An exact copy of every record below is needed, with all pictures removed.

Saved data entries =>

#####

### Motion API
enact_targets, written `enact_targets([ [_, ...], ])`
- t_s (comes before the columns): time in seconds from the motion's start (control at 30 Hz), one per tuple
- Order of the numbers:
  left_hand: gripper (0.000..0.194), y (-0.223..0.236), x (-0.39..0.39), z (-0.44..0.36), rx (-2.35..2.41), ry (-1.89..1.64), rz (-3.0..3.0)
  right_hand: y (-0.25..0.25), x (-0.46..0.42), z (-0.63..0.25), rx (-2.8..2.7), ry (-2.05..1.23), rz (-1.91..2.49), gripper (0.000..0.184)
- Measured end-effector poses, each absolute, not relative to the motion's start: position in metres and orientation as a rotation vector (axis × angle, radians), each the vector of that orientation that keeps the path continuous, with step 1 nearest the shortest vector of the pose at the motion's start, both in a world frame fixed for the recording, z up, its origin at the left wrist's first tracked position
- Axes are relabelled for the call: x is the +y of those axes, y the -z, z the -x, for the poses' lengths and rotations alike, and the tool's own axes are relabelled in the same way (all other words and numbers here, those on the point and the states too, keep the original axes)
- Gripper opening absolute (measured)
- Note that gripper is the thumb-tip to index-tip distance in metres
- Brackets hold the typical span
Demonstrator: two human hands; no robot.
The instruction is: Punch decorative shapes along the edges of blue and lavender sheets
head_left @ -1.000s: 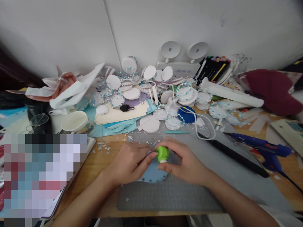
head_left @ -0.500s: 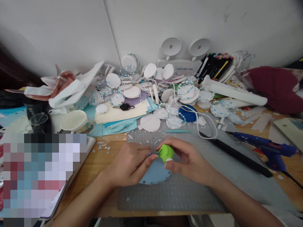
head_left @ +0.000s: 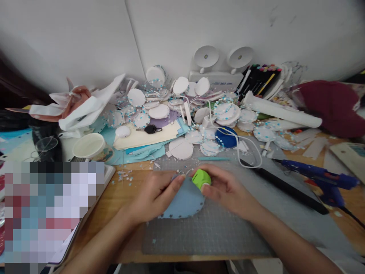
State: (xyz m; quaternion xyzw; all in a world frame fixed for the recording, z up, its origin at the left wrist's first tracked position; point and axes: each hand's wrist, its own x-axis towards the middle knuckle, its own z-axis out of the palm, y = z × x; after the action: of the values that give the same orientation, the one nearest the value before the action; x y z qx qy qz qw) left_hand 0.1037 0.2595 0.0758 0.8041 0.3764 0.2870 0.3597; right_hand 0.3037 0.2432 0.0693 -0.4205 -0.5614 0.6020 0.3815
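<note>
My left hand (head_left: 155, 196) pinches the top edge of a light blue paper disc (head_left: 182, 203) that has small punched holes along its rim. The disc rests on a grey cutting mat (head_left: 216, 232). My right hand (head_left: 225, 188) is closed around a small green punch (head_left: 201, 179), which sits against the disc's upper right edge. Both hands meet over the mat near the desk's front.
Several white and blue-speckled paper discs (head_left: 179, 149) pile up behind the mat. A blue glue gun (head_left: 319, 179) lies to the right, and a white cable (head_left: 245, 146) loops nearby. A cup (head_left: 89, 145) stands left. Markers (head_left: 259, 78) and a maroon cloth (head_left: 330, 106) sit at the back right.
The blue disc has been turned and shifted left under my left hand. The green punch has moved up and right along its edge.
</note>
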Motion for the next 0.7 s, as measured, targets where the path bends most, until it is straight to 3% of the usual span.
enact_targets([
  [0.13,0.035,-0.074,0.259,-0.106,0.984,-0.706,-2.021,-0.065,0.243,-0.301,-1.407,-1.543,1.090,0.037],
  [0.33,0.032,-0.079,0.258,-0.103,0.844,-0.635,-1.872,-0.074,0.250,-0.309,-1.192,-1.609,1.061,0.009],
  [0.7,0.027,-0.081,0.256,-0.100,0.693,-0.425,-1.603,-0.077,0.247,-0.310,-1.346,-1.951,1.094,0.009],
])
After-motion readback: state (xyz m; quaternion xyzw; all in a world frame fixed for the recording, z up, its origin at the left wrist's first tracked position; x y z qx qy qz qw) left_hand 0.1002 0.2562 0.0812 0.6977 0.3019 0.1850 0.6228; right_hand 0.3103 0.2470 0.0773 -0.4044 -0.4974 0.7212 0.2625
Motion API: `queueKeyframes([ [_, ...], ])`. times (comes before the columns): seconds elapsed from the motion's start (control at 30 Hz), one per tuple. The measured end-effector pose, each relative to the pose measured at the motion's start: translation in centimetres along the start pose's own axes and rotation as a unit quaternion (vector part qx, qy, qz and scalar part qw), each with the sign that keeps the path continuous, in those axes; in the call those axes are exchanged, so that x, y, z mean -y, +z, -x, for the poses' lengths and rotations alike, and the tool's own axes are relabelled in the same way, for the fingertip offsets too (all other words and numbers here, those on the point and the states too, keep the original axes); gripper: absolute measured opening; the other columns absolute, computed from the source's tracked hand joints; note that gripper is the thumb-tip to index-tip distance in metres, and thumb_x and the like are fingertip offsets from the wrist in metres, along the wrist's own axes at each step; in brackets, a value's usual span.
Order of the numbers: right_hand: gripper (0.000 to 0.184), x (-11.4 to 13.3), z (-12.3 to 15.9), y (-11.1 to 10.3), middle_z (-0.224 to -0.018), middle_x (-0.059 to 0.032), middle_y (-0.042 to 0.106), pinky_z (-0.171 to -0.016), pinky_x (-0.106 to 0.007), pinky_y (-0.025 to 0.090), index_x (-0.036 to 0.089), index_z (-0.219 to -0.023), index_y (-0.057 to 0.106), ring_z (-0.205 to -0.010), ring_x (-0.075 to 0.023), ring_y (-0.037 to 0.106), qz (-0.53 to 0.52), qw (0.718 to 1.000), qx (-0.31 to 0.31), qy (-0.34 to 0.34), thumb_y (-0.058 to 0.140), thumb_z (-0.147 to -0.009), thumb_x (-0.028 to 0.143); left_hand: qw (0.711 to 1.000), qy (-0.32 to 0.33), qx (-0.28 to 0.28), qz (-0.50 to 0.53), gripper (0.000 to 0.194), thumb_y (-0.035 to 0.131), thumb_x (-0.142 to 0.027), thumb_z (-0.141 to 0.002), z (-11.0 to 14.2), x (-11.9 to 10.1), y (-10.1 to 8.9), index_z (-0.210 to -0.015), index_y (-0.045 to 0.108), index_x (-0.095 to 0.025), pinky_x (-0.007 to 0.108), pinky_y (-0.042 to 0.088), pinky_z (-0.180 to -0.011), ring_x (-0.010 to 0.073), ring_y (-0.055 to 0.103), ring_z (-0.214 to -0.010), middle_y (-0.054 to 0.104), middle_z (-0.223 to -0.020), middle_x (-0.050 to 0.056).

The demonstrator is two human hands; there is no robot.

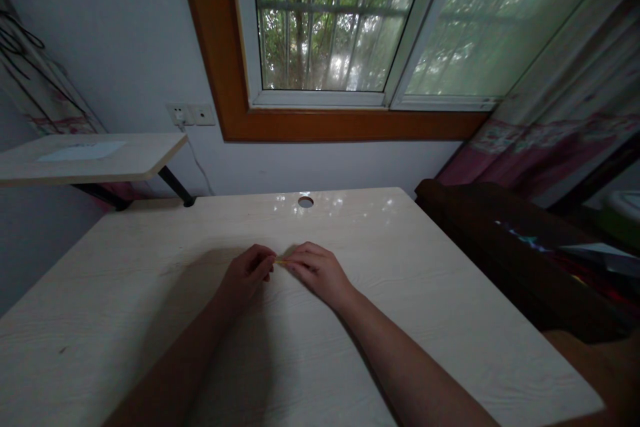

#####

ANSWER FOR THIS EXERCISE =>
### Motion API
enact_targets, written `enact_targets([ [_, ...], ])`
- t_s (comes before the columns): time in seconds from the motion's start (control at 30 Hz), one per tuple
- Order of the numbers:
  left_hand: gripper (0.000..0.194), y (-0.223..0.236), x (-0.39..0.39), z (-0.44..0.36), rx (-2.35..2.41), ry (-1.89..1.64), rz (-3.0..3.0)
  right_hand: y (-0.25..0.25), x (-0.46..0.42), z (-0.63..0.25), rx (-2.8..2.7), ry (-2.05..1.23), rz (-1.91..2.49), gripper (0.000..0.184)
- Measured end-effector poses, each absolute, not relative to the motion's start: position in metres and orientation as a rotation vector (axis × angle, radians), each the vector of that orientation that keeps the path continuous, with step 1 nearest the shortest vector of the pose at the motion's start, both in a world frame fixed for the recording, z up, its origin at the left wrist's first tracked position
- Axes are relabelled for the call: x is the +y of those axes, y the -z, z the -x, for the poses' lengths and rotations alike, and the tool's own axes are relabelled in the same way (all other words and numbers here, those on the point and the states too, keep the original axes)
- Gripper opening absolute (measured)
- Note that gripper is the thumb-tip to index-tip distance in metres
- Brackets hold the typical span
Demonstrator: two human hands; no robot.
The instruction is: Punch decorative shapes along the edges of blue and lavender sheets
head_left @ -1.000s: 
head_left @ -0.500s: 
head_left @ +0.000s: 
State: (xyz m; quaternion xyzw; all in a world frame fixed for the recording, z up, its origin at the left wrist's first tracked position; point and axes: each hand's wrist, its own x-axis towards the middle knuckle, its own z-axis out of the palm, y = z × x; after the action: of the values that give the same orientation, the one nearest the value before the action; x y z qx qy qz qw) left_hand 0.1037 0.2595 0.0758 0.8041 0.3764 0.2870 0.3597; right_hand 0.3037 0.2432 0.0693 -0.4205 -0.5614 0.6020 0.3815
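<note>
My left hand (head_left: 155, 196) pinches the top edge of a light blue paper disc (head_left: 182, 203) that has small punched holes along its rim. The disc rests on a grey cutting mat (head_left: 216, 232). My right hand (head_left: 225, 188) is closed around a small green punch (head_left: 201, 179), which sits against the disc's upper right edge. Both hands meet over the mat near the desk's front.
Several white and blue-speckled paper discs (head_left: 179, 149) pile up behind the mat. A blue glue gun (head_left: 319, 179) lies to the right, and a white cable (head_left: 245, 146) loops nearby. A cup (head_left: 89, 145) stands left. Markers (head_left: 259, 78) and a maroon cloth (head_left: 330, 106) sit at the back right.
The blue disc has been turned and shifted left under my left hand. The green punch has moved up and right along its edge.
</note>
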Motion for the next 0.7 s, as measured, targets where the path bends most, until it is straight to 3% of the usual span.
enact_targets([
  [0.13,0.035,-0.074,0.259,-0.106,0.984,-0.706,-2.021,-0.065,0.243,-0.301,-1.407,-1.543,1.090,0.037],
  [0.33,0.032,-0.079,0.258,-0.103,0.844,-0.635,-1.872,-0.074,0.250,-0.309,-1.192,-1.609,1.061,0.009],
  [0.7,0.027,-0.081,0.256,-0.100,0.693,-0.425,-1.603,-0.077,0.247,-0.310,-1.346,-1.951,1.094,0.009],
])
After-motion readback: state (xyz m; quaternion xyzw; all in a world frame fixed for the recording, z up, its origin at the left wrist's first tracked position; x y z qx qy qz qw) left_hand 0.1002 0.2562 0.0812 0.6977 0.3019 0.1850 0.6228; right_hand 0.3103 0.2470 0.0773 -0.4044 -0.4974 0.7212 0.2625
Motion API: `queueKeyframes([ [_, ...], ])`. times (comes before the columns): seconds elapsed from the motion's start (control at 30 Hz), one per tuple. The measured end-effector pose, each relative to the pose measured at the motion's start: translation in centimetres along the start pose's own axes and rotation as a unit quaternion (vector part qx, qy, qz and scalar part qw), each with the sign that keeps the path continuous, in those axes; in the call those axes are exchanged, so that x, y, z mean -y, +z, -x, for the poses' lengths and rotations alike, and the tool's own axes are relabelled in the same way, for the fingertip offsets too (all other words and numbers here, those on the point and the states too, keep the original axes); gripper: absolute measured opening; the other columns absolute, computed from the source's tracked hand joints; note that gripper is the thumb-tip to index-tip distance in metres, and thumb_x and the like are fingertip offsets from the wrist in metres, along the wrist's own axes at each step; in brackets, a value's usual span.
Order of the numbers: right_hand: gripper (0.000 to 0.184), x (-11.4 to 13.3), z (-12.3 to 15.9), y (-11.1 to 10.3), middle_z (-0.224 to -0.018), middle_x (-0.059 to 0.032), middle_y (-0.042 to 0.106), pinky_z (-0.171 to -0.016), pinky_x (-0.106 to 0.007), pinky_y (-0.025 to 0.090), index_x (-0.036 to 0.089), index_z (-0.219 to -0.023), index_y (-0.057 to 0.106), ring_z (-0.205 to -0.010), ring_x (-0.075 to 0.023), ring_y (-0.037 to 0.106), qz (-0.53 to 0.52), qw (0.718 to 1.000), qx (-0.31 to 0.31), qy (-0.34 to 0.34), thumb_y (-0.058 to 0.140), thumb_z (-0.147 to -0.009), thumb_x (-0.028 to 0.143); left_hand: qw (0.711 to 1.000), qy (-0.32 to 0.33), qx (-0.28 to 0.28), qz (-0.50 to 0.53), gripper (0.000 to 0.194), thumb_y (-0.035 to 0.131), thumb_x (-0.142 to 0.027), thumb_z (-0.141 to 0.002), z (-11.0 to 14.2), x (-11.9 to 10.1), y (-10.1 to 8.9), index_z (-0.210 to -0.015), index_y (-0.045 to 0.108), index_x (-0.095 to 0.025), pinky_x (-0.007 to 0.108), pinky_y (-0.042 to 0.088), pinky_z (-0.180 to -0.011), ring_x (-0.010 to 0.073), ring_y (-0.055 to 0.103), ring_z (-0.214 to -0.010), middle_y (-0.054 to 0.104), middle_z (-0.223 to -0.020), middle_x (-0.050 to 0.056).

The demonstrator is two human hands; there is no robot.

No more work remains in this exercise.